The entries below should be written out again exactly as they stand.

Records contained in a dataset:
■ ■ ■ ■ ■
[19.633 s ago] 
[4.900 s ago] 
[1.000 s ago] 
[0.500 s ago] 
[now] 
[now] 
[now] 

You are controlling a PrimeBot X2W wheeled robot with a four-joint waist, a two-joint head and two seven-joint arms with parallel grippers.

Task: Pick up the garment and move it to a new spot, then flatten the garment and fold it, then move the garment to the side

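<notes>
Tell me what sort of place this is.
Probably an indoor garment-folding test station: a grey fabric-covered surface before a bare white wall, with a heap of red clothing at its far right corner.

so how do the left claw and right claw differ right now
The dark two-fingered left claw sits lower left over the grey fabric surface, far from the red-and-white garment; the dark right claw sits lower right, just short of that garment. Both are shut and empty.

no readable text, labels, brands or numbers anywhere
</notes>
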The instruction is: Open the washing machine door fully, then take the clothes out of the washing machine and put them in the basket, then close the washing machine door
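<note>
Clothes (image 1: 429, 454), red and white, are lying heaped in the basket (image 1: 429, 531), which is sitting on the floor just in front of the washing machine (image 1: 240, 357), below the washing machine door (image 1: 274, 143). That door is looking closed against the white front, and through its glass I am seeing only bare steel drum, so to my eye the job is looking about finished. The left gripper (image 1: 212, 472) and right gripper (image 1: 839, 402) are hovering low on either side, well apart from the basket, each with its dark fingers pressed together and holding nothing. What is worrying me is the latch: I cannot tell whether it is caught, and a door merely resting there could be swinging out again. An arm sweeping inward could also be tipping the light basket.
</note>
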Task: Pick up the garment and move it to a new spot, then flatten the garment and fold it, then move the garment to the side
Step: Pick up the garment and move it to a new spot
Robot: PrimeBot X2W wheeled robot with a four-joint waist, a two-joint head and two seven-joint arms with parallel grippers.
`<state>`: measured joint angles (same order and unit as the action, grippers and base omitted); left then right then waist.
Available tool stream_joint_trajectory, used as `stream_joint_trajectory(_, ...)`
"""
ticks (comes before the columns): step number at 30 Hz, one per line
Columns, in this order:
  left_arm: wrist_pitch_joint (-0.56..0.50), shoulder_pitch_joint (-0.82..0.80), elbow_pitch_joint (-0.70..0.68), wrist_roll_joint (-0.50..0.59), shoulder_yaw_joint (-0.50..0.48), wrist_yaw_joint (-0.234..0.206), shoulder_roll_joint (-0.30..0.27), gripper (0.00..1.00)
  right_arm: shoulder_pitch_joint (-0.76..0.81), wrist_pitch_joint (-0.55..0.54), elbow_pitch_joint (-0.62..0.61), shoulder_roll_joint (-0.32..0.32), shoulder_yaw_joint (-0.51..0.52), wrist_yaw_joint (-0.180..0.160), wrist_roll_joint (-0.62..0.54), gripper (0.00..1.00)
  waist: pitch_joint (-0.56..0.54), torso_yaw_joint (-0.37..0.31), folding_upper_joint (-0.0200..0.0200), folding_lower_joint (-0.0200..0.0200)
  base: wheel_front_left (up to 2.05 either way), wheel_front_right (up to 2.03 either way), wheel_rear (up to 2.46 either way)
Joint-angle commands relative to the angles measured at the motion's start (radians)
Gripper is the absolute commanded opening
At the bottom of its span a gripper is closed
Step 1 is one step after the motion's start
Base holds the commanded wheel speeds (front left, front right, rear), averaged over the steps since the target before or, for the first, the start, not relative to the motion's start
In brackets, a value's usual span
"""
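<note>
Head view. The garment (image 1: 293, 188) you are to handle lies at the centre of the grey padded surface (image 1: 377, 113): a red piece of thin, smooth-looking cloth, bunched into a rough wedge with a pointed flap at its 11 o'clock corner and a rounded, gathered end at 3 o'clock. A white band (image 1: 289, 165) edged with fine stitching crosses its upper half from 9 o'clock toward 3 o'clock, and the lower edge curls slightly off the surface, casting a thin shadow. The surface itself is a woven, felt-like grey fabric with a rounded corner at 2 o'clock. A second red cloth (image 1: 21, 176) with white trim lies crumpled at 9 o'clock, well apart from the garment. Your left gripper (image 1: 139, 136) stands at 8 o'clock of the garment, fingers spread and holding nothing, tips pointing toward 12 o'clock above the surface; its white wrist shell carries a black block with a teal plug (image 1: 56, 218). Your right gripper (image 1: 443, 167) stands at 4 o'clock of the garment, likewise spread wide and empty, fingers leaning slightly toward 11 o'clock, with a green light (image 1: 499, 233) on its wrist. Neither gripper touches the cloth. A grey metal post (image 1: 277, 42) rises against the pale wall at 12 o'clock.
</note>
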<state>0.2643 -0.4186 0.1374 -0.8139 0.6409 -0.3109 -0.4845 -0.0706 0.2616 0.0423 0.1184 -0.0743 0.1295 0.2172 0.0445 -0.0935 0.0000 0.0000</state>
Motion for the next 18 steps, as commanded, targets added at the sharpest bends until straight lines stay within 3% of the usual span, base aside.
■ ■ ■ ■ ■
SOLUTION:
[19.633 s ago] 
[4.900 s ago] 
[1.000 s ago] 
[0.500 s ago] 
[now] 
[now] 
[now] 

You are controlling a PrimeBot X2W wheeled robot with a four-joint waist, a two-joint head and two seven-joint arms with parallel grippers.

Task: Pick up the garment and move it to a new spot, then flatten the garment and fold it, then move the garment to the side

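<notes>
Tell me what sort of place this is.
Probably an indoor garment-folding test station: a grey fabric-covered surface before a bare white wall, with a heap of red clothing at its far right corner.

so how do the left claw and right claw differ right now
The dark two-fingered left claw sits lower left over the grey fabric surface, far from the red-and-white garment; the dark right claw sits lower right, just short of that garment. Both are shut and empty.

no readable text, labels, brands or numbers anywhere
</notes>
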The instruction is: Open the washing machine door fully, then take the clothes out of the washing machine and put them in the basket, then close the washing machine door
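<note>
Clothes (image 1: 429, 454), red and white, are lying heaped in the basket (image 1: 429, 531), which is sitting on the floor just in front of the washing machine (image 1: 240, 357), below the washing machine door (image 1: 274, 143). That door is looking closed against the white front, and through its glass I am seeing only bare steel drum, so to my eye the job is looking about finished. The left gripper (image 1: 212, 472) and right gripper (image 1: 839, 402) are hovering low on either side, well apart from the basket, each with its dark fingers pressed together and holding nothing. What is worrying me is the latch: I cannot tell whether it is caught, and a door merely resting there could be swinging out again. An arm sweeping inward could also be tipping the light basket.
</note>
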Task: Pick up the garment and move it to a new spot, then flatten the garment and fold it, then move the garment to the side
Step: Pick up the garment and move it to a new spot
Robot: PrimeBot X2W wheeled robot with a four-joint waist, a two-joint head and two seven-joint arms with parallel grippers.
`<state>`: measured joint angles (same order and unit as the action, grippers and base omitted); left then right then waist.
Available tool stream_joint_trajectory, used as `stream_joint_trajectory(_, ...)`
"""
ticks (comes before the columns): step number at 30 Hz, one per line
Columns, in this order:
  left_arm: wrist_pitch_joint (-0.56..0.50), shoulder_pitch_joint (-0.82..0.80), elbow_pitch_joint (-0.70..0.68), wrist_roll_joint (-0.50..0.59), shoulder_yaw_joint (-0.50..0.48), wrist_yaw_joint (-0.234..0.206), shoulder_roll_joint (-0.30..0.27), gripper (0.00..1.00)
  right_arm: shoulder_pitch_joint (-0.76..0.81), wrist_pitch_joint (-0.55..0.54), elbow_pitch_joint (-0.62..0.61), shoulder_roll_joint (-0.32..0.32), shoulder_yaw_joint (-0.51..0.52), wrist_yaw_joint (-0.180..0.160), wrist_roll_joint (-0.62..0.54), gripper (0.00..1.00)
  waist: pitch_joint (-0.56..0.54), torso_yaw_joint (-0.37..0.31), folding_upper_joint (-0.0200..0.0200), folding_lower_joint (-0.0200..0.0200)
  base: wheel_front_left (up to 2.05 either way), wheel_front_right (up to 2.03 either way), wheel_rear (up to 2.46 either way)
Joint-angle commands relative to the angles measured at the motion's start (radians)
Gripper is the absolute commanded opening
At the bottom of its span a gripper is closed
Step 1 is one step after the motion's start
Base holds the commanded wheel speeds (front left, front right, rear), averaged over the steps since the target before or, for the first, the start, not relative to the motion's start
In brackets, a value's usual span
"""
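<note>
Head view. The garment (image 1: 293, 188) you are to handle lies at the centre of the grey padded surface (image 1: 377, 113): a red piece of thin, smooth-looking cloth, bunched into a rough wedge with a pointed flap at its 11 o'clock corner and a rounded, gathered end at 3 o'clock. A white band (image 1: 289, 165) edged with fine stitching crosses its upper half from 9 o'clock toward 3 o'clock, and the lower edge curls slightly off the surface, casting a thin shadow. The surface itself is a woven, felt-like grey fabric with a rounded corner at 2 o'clock. A second red cloth (image 1: 21, 176) with white trim lies crumpled at 9 o'clock, well apart from the garment. Your left gripper (image 1: 139, 136) stands at 8 o'clock of the garment, fingers spread and holding nothing, tips pointing toward 12 o'clock above the surface; its white wrist shell carries a black block with a teal plug (image 1: 56, 218). Your right gripper (image 1: 443, 167) stands at 4 o'clock of the garment, likewise spread wide and empty, fingers leaning slightly toward 11 o'clock, with a green light (image 1: 499, 233) on its wrist. Neither gripper touches the cloth. A grey metal post (image 1: 277, 42) rises against the pale wall at 12 o'clock.
</note>
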<state>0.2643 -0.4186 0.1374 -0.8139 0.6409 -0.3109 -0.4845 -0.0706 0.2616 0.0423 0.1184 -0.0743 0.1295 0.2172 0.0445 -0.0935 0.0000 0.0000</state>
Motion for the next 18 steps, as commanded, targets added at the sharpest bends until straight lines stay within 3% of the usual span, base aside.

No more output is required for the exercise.